Auch auf der Berlinale zu sehen ist die Verfilmung des Jugend-Romans "Sonne und Beton" von Felix Lobrecht. Eine Geschichte über vier Teenager, die im Hitze-Sommer 2003 ihren Platz im Leben suchen. Unterfinanzierte Schulen, überforderte Lehrer, Gewalt auf der Straße, Gewalt in der Sprache - um aus diesem Kreislauf aus Wut und Perspektivlosigkeit auszubrechen, schmieden die Freunde einen Plan. Ein ungeschönter Blick auf deutsche Jugendkultur, so wie ihn viele in Deutschland kennen – der aber zu selten im Kino gezeigt wird.

Auch der Italiener Giacomo Abbruzzese wollte hinschauen, wo es weh tut. Mit seinem ersten Spielfilm "Disco Boy" wurde er gleich zum Wettbewerb eingeladen. Darin beleuchtet er ein Milieu, über das in der EU gerne geschwiegen wird: die französische Fremdenlegion. Eine Söldner-Truppe, der sich junge Männer aus aller Welt anschließen – um französischer Staatsbürger zu werden. Junge Männer, die ihr altes Leben überschreiben wollen, und die an der Gewalt, die sie als Söldner erleben, zerbrechen.

Nachruf auf Volkmar Sigusch

Er galt als Pionier der Sexualmedizin in Deutschland. Lange hat Sigusch sich wie seine Vorreiter darum bemüht, Sexualität aus dem Zugriff der Psychiatrie zu holen, aus den pathologischen Zuschreibungen und "Abweichungen". 1972 gründete er das Institut für Sexualwissenschaft am Universitätsklinikum Frankfurt und war bis zu seiner Emeritierung und Schließung des Instituts im Jahr 2006 dessen Direktor.
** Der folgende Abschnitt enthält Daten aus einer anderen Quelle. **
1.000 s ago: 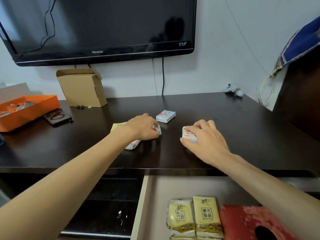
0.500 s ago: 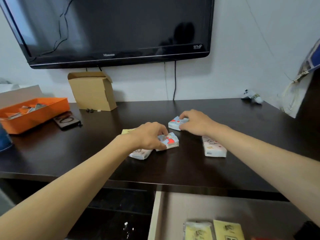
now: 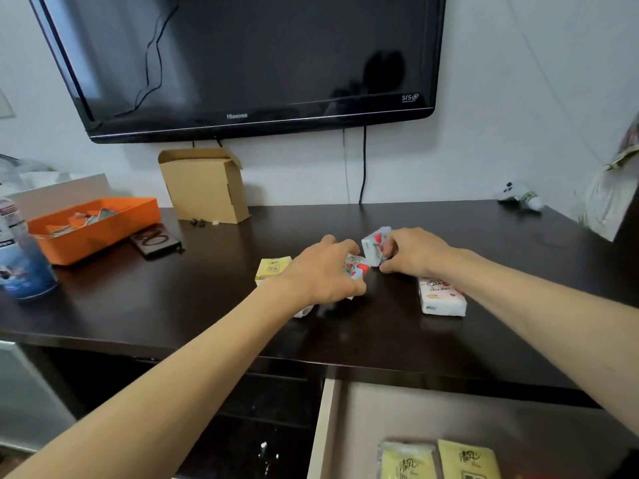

Sigusch etablierte in Frankfurt am Main die Sexualmedizin als eigenständige Disziplin. Er habilitierte sich weltweit als Erster im Fach Sexualwissenschaft und das von ihm verfasste Lehrbuch "Sexuelle Störungen und ihre Behandlung" gilt als Standardwerk der Sexualmedizin und Psychotherapie. Jetzt ist der Sexualwissenschaftler im Alter von 82 Jahren gestorben.

Abraham Poincheval

Abraham Poincheval läuft in Rüstung durch die Bretagne und filmt seine Begegnungen. Der Künstler, der bereits im Pariser Palais de Tokyo für Aufsehen sorgte, als er hinter Glas ein paar Eier ausgebrütete, will mit seiner Kunst Objekte und Denkweisen hinterfragen.